‘Hate Speech’ Bill – Summer rain didn’t wash away the Government’s authoritarian streak
Over three months on and nothing seems to have changed. The ‘Hate Speech’ Bill is still on the agenda. The only people publicly supporting the Bill in its present form are Fine Gael (pointedly ignoring their youth wing), and the few NGOs who were complicit in concocting it.
Those supporting the Bill hide behind its ‘hate crime’ elements, rather than expose their draconian view on what constitutes ‘hate speech’ to the public glare.
Recall what that term currently means to Gardaí: ‘any non-crime incident which is perceived by any person to, in whole or in part, be motivated by hostility or prejudice.’
Is this to be the standard in 2024 for investigating, not to say hassling, citizens who have no intention of stirring up hatred or inciting violence but who, rightly, have every intention of making their views known on issues of controversy?
Of course, keyboard citizens are much easier targets than the real criminals night-prowling on O’Connell St.
This Bill is about silencing certain voices and will be used in that manner. Even if every prosecution is thrown out, people will have to endure the criminal process, including arrest and search, as a price to be paid for freedom of expression.
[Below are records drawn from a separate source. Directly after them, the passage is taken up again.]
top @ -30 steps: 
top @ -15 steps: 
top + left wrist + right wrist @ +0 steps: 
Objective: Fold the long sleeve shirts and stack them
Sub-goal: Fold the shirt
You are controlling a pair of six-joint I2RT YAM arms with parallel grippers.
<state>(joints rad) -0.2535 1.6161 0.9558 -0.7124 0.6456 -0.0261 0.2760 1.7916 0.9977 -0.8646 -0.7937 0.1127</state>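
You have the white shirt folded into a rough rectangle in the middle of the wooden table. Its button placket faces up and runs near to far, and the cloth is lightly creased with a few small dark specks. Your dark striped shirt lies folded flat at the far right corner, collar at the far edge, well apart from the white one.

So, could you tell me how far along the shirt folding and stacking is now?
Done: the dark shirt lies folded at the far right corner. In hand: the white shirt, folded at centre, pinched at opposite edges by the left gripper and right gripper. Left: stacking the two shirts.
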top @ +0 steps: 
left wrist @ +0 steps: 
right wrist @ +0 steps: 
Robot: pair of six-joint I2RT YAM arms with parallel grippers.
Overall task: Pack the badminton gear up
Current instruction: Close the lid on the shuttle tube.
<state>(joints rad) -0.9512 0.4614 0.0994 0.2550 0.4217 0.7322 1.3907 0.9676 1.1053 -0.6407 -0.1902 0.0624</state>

The process becomes the punishment.
Looking at the UK we see the kind of thought-policing that we should not let into our country.
Ms Jennifer Swayne, who describes herself as a feminist activist and is disabled, was arrested in January 2021 following a search of her home by Gwent Police who removed an “academic book”, “hundreds of stickers” and “loads of notes”. She had been reported for putting up stickers which were said to be directed at the transgender community.
In 2021 the Crown Office in the UK brought hate crime charges against a gender-critical feminist Marion Millar for sending allegedly homophobic and transphobic tweets. Then there are Caroline Farrow, Kathleen Stock, Jo Phoenix, JK Rowling – all women suffering legal or professional backlashes for expressing support for biology as it really is, not as some oppressive fantasists would have it.
‘Poor Brits’, you might say. But only last week, parents in Dublin appeared reticent to express their view on a gender-linked classroom politicisation incident, when children in the school were instructed to refer to one of their teachers as ‘they’.
What kind of Ireland do we want? One where law-abiding citizens are cowed?
One where intersectional groups seek to use the law to create more divisions within our society? One where real haters can actually thrive because of an unpopular and oppressive law which may never work properly?
The Garda Commissioner knows and has said that the ‘far right’ cannot grow unless it is given oxygen. Haters exist and, sadly, this Bill, as drafted, will provide that oxygen.
The ‘Hate Speech’ Bill has garnered worldwide attention due to the threat it carries to freedom of expression. It has taken this attention to waken our legacy media up, even if they’re only slightly awake so far.
What could be effective now is a steady groundswell of citizen attention to the issue of free speech and the dangers of this Bill. Please keep talking to and emailing your public representatives and local media to help them see sense. Please let them know that YOU do not want your freedom of expression to be criminalised.